# Exercise brief
State how many lines of the entries hold the string "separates", and nothing more.

# Dataset excerpts
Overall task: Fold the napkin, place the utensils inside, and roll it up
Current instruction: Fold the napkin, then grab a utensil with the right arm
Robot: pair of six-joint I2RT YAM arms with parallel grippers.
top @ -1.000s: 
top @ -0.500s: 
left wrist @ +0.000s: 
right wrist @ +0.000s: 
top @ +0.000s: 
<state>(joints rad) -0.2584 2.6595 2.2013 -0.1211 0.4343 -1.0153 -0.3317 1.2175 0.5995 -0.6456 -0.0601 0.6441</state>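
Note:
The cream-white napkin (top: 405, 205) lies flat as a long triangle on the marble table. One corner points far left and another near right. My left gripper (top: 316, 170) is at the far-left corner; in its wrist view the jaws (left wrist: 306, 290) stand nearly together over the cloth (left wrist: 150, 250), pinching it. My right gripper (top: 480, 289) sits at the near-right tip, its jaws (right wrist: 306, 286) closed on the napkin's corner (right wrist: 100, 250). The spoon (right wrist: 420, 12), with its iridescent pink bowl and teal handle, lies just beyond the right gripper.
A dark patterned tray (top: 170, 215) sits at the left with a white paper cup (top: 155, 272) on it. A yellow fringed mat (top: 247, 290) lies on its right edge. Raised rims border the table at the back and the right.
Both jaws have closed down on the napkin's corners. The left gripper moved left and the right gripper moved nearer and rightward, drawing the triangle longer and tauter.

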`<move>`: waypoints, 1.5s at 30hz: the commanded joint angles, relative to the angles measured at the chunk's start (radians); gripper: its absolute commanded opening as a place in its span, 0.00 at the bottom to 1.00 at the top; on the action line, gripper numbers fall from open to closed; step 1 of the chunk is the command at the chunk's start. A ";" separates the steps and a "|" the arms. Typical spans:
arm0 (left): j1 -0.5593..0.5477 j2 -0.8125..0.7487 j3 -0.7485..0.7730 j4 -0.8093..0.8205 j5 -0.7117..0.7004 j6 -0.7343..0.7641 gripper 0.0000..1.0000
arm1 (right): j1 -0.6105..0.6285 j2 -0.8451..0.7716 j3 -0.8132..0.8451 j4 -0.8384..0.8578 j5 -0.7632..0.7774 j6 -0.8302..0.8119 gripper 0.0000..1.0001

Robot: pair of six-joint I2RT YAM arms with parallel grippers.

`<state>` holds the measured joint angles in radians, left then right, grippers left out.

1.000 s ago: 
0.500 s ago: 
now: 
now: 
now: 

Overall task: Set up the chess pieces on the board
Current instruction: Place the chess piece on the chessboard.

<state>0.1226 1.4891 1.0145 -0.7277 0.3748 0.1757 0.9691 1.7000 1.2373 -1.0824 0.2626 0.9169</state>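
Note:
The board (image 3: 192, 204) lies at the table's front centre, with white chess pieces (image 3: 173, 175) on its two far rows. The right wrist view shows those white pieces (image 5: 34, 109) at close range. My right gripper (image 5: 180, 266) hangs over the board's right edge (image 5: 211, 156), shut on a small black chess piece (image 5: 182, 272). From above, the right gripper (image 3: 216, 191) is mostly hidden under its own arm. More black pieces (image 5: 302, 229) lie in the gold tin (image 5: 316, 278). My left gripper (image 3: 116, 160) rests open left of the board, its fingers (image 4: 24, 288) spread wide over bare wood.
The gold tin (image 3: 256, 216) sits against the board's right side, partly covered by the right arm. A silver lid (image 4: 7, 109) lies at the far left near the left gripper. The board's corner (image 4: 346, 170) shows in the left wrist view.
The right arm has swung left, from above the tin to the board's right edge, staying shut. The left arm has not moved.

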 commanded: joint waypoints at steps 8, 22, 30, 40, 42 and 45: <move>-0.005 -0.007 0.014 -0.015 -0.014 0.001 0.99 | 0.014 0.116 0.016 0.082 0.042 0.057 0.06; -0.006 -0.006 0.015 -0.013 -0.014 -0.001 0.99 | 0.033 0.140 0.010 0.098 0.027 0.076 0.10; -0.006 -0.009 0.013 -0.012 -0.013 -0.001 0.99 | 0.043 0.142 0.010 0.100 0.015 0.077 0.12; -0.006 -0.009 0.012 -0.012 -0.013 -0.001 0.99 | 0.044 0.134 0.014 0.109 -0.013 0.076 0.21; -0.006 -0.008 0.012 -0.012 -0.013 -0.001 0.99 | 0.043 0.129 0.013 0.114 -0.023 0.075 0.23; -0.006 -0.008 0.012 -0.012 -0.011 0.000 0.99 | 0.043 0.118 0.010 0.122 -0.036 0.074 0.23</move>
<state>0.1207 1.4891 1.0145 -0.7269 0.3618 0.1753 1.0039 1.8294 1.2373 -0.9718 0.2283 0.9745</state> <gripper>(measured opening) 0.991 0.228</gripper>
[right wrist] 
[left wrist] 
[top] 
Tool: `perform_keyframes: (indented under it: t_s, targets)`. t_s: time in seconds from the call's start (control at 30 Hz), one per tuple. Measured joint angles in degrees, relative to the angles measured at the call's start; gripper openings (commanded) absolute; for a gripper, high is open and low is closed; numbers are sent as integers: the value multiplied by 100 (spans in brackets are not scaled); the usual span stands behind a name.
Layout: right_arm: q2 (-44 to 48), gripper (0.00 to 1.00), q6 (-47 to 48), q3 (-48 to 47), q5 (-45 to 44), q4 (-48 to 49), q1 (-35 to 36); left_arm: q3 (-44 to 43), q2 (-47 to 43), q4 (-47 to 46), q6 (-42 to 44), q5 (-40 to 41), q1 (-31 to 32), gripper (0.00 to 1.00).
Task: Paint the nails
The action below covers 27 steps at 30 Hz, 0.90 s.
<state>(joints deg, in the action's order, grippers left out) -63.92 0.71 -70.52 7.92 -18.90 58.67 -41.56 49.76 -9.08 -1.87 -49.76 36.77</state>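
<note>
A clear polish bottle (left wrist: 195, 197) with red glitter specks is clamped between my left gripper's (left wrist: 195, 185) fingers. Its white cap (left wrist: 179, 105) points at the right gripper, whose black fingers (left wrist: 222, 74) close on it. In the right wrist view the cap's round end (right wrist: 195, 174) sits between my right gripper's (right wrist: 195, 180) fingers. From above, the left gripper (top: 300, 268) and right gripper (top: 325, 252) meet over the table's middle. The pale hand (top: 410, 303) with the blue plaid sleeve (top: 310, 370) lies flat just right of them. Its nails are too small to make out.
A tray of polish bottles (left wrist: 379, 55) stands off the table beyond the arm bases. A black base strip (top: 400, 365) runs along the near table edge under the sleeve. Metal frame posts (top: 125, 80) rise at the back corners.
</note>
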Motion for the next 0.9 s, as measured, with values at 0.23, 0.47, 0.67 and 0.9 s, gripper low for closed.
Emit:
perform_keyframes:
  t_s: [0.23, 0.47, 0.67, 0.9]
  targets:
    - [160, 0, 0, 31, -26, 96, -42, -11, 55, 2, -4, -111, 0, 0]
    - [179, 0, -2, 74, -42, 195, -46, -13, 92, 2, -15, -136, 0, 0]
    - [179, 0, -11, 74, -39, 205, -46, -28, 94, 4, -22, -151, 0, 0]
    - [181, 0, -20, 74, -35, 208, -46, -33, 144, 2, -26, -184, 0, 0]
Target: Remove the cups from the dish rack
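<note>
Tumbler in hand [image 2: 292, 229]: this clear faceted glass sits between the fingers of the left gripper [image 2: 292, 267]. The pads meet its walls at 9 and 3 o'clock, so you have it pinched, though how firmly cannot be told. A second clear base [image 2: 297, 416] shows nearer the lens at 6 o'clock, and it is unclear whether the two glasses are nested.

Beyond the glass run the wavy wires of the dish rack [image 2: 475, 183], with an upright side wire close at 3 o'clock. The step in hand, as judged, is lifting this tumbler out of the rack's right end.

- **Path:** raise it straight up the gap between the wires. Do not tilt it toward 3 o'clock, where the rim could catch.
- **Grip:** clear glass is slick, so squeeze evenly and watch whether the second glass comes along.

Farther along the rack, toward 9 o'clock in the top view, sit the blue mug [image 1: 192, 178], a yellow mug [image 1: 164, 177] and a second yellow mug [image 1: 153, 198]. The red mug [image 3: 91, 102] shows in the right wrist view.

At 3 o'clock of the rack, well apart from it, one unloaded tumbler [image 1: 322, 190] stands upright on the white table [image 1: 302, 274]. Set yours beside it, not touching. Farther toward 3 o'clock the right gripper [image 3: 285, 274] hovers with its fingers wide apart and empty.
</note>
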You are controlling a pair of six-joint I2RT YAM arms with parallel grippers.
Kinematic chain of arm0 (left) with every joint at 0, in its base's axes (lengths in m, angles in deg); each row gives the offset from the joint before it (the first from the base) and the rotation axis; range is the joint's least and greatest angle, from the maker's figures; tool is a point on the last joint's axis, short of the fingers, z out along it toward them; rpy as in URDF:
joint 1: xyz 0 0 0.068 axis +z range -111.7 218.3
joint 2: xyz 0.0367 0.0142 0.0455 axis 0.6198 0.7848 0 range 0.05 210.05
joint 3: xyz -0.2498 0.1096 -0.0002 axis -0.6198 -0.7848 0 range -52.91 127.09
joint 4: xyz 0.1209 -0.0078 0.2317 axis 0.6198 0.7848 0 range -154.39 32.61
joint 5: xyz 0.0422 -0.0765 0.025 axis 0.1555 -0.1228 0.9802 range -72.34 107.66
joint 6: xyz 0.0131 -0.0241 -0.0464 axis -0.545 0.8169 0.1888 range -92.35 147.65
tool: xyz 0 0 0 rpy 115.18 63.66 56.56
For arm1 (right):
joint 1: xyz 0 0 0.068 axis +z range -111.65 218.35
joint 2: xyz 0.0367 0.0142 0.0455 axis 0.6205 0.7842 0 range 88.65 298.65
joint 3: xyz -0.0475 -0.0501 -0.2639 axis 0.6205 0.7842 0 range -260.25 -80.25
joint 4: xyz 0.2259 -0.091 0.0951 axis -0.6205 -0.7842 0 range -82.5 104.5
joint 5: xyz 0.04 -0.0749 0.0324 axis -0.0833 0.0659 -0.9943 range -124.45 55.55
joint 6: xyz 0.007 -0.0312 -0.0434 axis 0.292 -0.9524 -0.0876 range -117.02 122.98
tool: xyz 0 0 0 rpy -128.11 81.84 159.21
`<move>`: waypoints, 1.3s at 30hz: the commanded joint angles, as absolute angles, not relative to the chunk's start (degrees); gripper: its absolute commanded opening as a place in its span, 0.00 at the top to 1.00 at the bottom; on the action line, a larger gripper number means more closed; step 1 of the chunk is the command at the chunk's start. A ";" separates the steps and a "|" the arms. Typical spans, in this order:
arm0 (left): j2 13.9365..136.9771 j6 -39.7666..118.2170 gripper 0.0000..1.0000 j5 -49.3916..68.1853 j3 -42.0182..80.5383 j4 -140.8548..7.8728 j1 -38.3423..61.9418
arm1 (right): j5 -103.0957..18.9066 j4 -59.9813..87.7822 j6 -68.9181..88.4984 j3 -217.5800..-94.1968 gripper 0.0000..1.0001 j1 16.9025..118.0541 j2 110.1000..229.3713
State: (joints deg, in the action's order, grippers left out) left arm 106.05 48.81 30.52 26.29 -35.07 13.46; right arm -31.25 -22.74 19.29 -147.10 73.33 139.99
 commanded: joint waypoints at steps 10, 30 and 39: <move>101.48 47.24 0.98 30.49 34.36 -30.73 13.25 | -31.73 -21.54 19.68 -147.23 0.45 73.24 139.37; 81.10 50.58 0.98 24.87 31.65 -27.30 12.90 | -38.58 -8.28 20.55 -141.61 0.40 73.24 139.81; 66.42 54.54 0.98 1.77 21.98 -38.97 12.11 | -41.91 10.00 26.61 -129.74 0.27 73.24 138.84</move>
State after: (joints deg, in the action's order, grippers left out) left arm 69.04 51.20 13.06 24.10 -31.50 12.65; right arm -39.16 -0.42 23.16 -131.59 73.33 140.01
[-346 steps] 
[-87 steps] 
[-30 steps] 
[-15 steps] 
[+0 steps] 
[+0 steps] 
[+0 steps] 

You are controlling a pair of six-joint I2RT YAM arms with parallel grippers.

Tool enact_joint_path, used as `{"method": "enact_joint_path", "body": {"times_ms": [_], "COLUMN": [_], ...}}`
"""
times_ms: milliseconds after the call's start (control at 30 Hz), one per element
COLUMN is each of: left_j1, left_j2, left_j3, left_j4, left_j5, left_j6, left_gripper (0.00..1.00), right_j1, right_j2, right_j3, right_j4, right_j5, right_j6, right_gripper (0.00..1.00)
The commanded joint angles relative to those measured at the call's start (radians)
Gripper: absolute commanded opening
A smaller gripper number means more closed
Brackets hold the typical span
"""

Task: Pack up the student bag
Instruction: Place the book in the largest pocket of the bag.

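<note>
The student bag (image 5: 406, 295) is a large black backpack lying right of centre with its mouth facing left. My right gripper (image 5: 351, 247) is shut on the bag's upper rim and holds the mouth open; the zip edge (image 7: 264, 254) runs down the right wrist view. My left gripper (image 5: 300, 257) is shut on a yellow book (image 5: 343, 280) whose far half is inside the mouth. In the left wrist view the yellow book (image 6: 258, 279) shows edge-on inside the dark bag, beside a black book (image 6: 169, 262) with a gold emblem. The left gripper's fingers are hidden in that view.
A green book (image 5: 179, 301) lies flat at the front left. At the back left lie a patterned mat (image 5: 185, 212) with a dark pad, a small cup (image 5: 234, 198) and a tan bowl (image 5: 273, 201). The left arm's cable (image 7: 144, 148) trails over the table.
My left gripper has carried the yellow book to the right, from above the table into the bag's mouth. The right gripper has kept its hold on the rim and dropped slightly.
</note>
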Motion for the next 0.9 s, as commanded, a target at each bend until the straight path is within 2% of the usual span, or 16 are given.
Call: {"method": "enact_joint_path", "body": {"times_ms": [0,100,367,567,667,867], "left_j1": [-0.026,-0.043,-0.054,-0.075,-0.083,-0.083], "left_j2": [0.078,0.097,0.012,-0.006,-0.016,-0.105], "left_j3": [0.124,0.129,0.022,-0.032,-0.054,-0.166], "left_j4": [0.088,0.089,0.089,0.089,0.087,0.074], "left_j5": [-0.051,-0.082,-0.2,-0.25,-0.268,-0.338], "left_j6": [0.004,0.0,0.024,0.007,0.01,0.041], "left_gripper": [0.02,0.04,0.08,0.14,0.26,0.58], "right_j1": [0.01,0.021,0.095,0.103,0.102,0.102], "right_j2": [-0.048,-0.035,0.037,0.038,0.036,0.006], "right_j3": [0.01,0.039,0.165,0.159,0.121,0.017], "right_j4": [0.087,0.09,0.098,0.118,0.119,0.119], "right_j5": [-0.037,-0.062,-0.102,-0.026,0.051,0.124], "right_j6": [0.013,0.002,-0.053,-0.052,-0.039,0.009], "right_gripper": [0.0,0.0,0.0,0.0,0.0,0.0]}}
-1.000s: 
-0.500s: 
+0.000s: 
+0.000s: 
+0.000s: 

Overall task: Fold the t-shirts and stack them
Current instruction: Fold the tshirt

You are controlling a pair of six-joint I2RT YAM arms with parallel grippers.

# Output for this exercise
2